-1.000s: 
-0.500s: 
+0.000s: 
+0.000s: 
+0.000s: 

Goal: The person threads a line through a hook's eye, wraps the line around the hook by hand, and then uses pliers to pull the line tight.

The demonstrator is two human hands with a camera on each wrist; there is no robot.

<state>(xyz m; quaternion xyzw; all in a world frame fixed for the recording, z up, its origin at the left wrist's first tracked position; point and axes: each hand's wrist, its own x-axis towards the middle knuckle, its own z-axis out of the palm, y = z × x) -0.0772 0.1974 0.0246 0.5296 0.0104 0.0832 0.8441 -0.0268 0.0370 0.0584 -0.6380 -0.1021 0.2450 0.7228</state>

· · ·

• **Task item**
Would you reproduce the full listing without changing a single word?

• **Solution**
-1.000s: 
-0.500s: 
+0.000s: 
+0.000s: 
+0.000s: 

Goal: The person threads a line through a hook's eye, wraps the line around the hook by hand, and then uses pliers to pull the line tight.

The demonstrator is two human hands with a camera on each wrist; there is no robot.

<state>(xyz m; quaternion xyzw; all in a world frame fixed for the recording, z up, its origin at the left wrist's first tracked position; point and axes: each hand's wrist, its own x-axis towards the middle knuckle, its own z-axis out of the palm, y = z × x) -0.0772 0.1974 0.0246 0.5296 0.0104 0.0832 0.8441 -0.0268 0.0370 0.0584 -0.6380 -0.1021 0.2450 0.7228</state>

Nothing else is needed to complete the exercise.